**TASK TO CARRY OUT:**
Scan the material for "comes". Copy every line it appears in.

****

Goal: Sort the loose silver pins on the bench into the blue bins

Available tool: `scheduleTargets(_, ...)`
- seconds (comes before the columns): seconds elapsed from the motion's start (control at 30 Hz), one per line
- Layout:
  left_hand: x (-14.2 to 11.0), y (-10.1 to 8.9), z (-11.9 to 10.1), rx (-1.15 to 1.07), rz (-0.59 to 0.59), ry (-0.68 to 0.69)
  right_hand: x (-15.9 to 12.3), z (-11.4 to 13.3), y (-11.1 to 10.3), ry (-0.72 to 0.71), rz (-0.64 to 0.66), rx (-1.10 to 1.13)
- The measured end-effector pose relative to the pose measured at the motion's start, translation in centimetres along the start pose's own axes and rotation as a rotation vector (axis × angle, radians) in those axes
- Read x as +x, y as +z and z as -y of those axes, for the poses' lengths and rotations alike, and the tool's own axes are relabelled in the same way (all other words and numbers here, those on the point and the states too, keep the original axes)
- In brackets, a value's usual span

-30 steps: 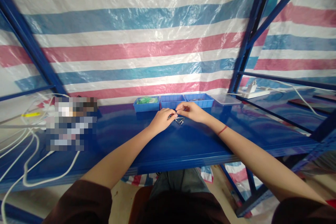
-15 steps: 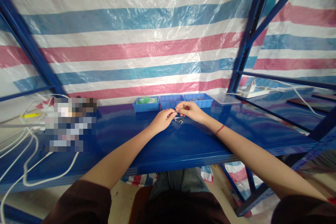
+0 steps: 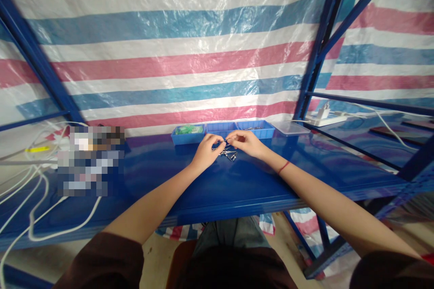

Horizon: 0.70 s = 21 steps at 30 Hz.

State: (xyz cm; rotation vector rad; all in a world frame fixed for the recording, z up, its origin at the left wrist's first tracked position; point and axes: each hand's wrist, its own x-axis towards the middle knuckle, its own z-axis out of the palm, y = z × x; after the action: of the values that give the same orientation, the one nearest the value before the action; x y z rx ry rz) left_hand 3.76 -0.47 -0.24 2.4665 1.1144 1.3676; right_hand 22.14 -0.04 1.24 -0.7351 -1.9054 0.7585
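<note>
Fingertips pinched, my left hand (image 3: 209,150) and my right hand (image 3: 247,142) meet almost tip to tip above the blue tabletop. Something small and dark shows between them, too small to name; both hands appear closed on it. Under the fingers lies a loose pile of thin silvery metal pieces (image 3: 232,155), which look like screws or rivets. The left fingers partly cover this pile. Just behind the hands stand a blue bin with green and clear plastic (image 3: 189,130), a middle blue bin (image 3: 222,127) and a right blue bin (image 3: 266,132) with thin metal pieces.
A clear plastic lid (image 3: 292,128) lies right of the bins, with a white power strip (image 3: 327,119) farther right. White cables (image 3: 47,235) loop over the table's left side near a blurred-out patch. Blue metal posts (image 3: 313,54) frame the striped sheet (image 3: 190,63) behind.
My left hand has turned and risen slightly, its fingers now more upright. The right hand stays nearly where it was. More of the metal pile shows.
</note>
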Motion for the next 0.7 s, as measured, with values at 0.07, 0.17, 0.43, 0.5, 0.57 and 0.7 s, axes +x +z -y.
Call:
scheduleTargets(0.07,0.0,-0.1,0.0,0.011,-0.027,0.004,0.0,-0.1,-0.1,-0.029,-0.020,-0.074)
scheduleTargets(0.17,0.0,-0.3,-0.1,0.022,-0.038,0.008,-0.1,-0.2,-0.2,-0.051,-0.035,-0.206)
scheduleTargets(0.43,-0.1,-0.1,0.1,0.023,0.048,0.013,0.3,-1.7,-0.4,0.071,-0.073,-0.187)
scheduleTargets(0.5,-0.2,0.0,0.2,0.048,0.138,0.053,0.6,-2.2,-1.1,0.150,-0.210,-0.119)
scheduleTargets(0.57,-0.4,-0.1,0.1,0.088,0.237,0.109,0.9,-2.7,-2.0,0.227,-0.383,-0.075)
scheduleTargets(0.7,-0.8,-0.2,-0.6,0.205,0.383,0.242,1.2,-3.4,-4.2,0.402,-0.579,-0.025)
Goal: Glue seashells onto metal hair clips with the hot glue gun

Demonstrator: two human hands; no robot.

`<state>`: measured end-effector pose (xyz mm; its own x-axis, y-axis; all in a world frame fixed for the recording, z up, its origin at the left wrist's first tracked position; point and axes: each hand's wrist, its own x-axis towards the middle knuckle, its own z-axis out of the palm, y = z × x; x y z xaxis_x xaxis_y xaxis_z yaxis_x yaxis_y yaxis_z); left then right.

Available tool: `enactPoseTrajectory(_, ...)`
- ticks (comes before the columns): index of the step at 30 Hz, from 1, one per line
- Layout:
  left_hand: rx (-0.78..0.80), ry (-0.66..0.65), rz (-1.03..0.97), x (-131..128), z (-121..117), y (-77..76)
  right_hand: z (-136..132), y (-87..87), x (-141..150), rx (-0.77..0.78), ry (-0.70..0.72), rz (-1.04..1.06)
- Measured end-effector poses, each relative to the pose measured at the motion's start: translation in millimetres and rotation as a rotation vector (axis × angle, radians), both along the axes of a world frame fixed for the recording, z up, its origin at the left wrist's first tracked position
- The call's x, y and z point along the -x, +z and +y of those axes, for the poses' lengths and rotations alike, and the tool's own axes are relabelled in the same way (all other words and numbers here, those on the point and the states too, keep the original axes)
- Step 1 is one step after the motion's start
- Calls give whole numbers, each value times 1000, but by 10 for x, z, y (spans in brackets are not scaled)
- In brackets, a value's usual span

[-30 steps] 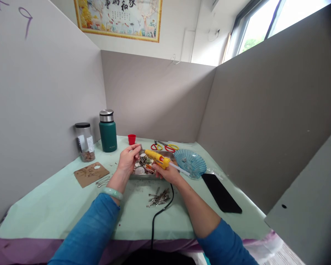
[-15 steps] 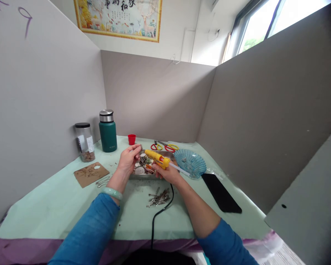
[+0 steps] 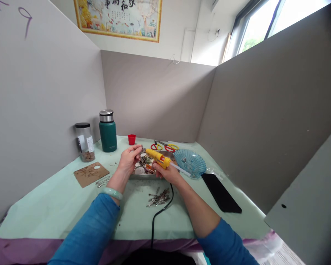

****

**EXERCISE OUTPUT:**
- seconds (comes before the columns): seconds elapsed from the motion's start (control at 30 Hz), one per line
- ticks (comes before the columns): index of the step at 30 Hz, from 1, one per line

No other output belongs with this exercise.